Each line from the start of the listing below through the line containing "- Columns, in" should be reproduced exactly, with no others.

/---

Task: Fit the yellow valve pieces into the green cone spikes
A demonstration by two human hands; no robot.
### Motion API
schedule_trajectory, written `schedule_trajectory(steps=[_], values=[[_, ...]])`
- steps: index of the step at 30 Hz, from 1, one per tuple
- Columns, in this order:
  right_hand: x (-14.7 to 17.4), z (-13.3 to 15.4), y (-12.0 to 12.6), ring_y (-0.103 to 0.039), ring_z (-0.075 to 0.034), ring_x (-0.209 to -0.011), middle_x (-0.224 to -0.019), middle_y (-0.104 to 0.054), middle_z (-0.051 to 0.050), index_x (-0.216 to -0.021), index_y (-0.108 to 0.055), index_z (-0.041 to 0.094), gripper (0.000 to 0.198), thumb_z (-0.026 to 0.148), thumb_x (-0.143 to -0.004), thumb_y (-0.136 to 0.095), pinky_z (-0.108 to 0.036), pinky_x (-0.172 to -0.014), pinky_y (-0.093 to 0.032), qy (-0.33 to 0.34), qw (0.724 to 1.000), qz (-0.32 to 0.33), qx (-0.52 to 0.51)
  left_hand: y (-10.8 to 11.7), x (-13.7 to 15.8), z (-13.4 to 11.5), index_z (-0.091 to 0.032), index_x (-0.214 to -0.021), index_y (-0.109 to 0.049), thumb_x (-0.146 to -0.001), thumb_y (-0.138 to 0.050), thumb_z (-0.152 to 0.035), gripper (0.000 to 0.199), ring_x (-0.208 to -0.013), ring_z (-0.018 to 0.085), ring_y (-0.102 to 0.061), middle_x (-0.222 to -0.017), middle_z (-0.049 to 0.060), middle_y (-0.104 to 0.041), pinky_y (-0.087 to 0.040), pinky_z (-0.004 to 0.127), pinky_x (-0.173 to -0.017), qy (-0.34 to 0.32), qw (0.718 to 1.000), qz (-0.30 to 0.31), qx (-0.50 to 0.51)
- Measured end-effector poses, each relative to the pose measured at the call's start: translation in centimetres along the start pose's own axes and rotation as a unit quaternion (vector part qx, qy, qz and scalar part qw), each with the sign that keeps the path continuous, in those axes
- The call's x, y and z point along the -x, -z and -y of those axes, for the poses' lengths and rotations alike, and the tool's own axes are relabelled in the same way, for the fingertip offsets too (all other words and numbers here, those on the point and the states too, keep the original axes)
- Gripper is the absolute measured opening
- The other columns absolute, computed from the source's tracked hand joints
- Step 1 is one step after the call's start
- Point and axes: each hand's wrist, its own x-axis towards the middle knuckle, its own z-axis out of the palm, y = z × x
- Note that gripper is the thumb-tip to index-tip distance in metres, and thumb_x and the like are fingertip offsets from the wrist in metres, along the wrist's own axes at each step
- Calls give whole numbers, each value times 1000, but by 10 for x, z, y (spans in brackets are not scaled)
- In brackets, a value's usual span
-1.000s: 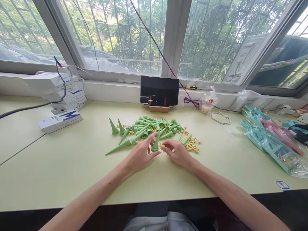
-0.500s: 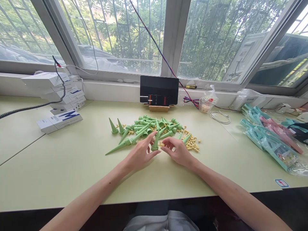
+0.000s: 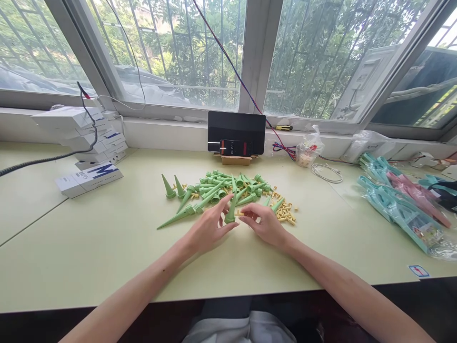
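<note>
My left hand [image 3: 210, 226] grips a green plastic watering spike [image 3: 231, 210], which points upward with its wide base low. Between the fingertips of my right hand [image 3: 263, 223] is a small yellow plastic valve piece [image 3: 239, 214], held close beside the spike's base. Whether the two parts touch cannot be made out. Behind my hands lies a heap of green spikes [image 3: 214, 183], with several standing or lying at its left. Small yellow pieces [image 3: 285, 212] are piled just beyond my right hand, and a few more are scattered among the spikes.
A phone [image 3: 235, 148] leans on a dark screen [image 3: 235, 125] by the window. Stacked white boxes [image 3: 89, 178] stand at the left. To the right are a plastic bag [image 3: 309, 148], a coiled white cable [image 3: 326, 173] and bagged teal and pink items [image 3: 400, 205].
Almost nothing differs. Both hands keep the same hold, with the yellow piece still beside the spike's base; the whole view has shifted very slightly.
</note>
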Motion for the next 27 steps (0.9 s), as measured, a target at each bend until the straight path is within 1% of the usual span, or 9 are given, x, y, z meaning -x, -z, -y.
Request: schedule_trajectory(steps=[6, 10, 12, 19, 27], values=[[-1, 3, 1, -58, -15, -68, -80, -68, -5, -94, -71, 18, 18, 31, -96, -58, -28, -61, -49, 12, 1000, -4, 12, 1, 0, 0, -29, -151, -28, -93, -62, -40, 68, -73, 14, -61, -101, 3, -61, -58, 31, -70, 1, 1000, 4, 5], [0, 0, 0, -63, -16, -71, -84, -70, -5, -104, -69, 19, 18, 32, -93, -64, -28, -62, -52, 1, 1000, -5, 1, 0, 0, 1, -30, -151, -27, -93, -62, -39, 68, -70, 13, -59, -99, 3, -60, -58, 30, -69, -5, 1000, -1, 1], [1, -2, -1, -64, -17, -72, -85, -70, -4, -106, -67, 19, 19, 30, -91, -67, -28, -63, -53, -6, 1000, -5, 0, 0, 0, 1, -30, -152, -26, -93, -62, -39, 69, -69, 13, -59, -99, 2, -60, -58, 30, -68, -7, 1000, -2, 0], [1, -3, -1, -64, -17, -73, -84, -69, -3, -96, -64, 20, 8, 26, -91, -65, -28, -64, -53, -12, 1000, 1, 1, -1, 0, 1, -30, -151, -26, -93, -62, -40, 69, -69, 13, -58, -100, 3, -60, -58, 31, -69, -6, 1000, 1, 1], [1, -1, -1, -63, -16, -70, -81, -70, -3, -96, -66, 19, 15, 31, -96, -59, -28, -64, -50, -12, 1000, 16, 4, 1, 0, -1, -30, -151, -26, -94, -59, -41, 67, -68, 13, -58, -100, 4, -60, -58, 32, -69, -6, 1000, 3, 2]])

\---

Output of the task ::
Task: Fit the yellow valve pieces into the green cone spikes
A demonstration by two human hands; no robot.
### Motion API
schedule_trajectory, written `schedule_trajectory(steps=[_], values=[[_, ...]])`
- steps: index of the step at 30 Hz, from 1, one per tuple
- Columns, in this order:

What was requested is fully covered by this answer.